Action item: Please copy the listing below in its entirety, without alteration.

━━━━━━━━

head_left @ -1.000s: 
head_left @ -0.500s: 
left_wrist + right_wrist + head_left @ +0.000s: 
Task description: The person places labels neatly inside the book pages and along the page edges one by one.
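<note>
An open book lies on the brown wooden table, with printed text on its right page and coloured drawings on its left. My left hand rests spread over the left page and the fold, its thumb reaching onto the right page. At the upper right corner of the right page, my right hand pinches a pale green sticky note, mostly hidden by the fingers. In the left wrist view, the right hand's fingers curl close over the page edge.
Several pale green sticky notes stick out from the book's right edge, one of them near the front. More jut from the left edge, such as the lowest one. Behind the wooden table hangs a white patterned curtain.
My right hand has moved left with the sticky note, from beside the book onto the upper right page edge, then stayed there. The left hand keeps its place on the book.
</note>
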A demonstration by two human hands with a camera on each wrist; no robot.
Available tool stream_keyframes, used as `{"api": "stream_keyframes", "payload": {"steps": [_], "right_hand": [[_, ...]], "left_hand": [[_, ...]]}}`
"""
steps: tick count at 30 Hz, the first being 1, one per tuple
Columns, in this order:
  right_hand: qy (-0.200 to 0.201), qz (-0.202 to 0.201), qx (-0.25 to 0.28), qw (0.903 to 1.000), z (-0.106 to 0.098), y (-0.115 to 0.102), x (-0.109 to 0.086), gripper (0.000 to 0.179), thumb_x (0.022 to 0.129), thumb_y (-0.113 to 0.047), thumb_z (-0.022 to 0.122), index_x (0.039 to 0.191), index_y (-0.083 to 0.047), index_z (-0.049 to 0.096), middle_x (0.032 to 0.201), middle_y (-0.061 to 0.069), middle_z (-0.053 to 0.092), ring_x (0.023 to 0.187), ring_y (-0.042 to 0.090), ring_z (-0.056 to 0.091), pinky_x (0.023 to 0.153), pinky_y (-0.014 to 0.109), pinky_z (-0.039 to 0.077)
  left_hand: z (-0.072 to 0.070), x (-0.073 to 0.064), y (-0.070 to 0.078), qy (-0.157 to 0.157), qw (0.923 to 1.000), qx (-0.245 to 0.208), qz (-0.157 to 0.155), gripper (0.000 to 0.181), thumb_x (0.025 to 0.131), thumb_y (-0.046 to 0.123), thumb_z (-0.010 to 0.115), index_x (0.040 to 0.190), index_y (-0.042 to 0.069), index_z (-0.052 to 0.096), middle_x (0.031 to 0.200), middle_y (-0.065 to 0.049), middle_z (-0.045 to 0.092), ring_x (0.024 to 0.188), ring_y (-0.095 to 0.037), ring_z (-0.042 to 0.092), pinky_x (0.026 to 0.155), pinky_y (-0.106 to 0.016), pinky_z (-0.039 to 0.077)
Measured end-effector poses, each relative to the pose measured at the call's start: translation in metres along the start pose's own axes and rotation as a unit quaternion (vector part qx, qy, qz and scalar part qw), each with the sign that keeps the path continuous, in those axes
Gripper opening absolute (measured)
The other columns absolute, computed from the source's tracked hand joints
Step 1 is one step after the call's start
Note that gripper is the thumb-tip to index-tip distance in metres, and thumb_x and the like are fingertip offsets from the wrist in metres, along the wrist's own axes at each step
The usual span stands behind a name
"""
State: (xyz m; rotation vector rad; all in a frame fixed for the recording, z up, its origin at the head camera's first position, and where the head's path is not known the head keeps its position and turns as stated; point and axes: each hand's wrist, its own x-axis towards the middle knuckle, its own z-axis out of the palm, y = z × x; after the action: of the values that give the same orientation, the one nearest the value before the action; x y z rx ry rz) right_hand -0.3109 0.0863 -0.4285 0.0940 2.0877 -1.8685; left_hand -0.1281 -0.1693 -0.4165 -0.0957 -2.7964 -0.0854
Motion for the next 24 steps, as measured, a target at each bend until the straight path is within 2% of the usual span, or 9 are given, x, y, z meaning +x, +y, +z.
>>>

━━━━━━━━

Response to the exercise:
head_left @ -1.000s: 
head_left @ -0.500s: 
left_wrist + right_wrist + head_left @ +0.000s: 
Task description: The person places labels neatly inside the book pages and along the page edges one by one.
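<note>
An open book lies on the brown wooden table, with printed text on its right page and coloured drawings on its left. My left hand rests spread over the left page and the fold, its thumb reaching onto the right page. At the upper right corner of the right page, my right hand pinches a pale green sticky note, mostly hidden by the fingers. In the left wrist view, the right hand's fingers curl close over the page edge.
Several pale green sticky notes stick out from the book's right edge, one of them near the front. More jut from the left edge, such as the lowest one. Behind the wooden table hangs a white patterned curtain.
My right hand has moved left with the sticky note, from beside the book onto the upper right page edge, then stayed there. The left hand keeps its place on the book.
</note>
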A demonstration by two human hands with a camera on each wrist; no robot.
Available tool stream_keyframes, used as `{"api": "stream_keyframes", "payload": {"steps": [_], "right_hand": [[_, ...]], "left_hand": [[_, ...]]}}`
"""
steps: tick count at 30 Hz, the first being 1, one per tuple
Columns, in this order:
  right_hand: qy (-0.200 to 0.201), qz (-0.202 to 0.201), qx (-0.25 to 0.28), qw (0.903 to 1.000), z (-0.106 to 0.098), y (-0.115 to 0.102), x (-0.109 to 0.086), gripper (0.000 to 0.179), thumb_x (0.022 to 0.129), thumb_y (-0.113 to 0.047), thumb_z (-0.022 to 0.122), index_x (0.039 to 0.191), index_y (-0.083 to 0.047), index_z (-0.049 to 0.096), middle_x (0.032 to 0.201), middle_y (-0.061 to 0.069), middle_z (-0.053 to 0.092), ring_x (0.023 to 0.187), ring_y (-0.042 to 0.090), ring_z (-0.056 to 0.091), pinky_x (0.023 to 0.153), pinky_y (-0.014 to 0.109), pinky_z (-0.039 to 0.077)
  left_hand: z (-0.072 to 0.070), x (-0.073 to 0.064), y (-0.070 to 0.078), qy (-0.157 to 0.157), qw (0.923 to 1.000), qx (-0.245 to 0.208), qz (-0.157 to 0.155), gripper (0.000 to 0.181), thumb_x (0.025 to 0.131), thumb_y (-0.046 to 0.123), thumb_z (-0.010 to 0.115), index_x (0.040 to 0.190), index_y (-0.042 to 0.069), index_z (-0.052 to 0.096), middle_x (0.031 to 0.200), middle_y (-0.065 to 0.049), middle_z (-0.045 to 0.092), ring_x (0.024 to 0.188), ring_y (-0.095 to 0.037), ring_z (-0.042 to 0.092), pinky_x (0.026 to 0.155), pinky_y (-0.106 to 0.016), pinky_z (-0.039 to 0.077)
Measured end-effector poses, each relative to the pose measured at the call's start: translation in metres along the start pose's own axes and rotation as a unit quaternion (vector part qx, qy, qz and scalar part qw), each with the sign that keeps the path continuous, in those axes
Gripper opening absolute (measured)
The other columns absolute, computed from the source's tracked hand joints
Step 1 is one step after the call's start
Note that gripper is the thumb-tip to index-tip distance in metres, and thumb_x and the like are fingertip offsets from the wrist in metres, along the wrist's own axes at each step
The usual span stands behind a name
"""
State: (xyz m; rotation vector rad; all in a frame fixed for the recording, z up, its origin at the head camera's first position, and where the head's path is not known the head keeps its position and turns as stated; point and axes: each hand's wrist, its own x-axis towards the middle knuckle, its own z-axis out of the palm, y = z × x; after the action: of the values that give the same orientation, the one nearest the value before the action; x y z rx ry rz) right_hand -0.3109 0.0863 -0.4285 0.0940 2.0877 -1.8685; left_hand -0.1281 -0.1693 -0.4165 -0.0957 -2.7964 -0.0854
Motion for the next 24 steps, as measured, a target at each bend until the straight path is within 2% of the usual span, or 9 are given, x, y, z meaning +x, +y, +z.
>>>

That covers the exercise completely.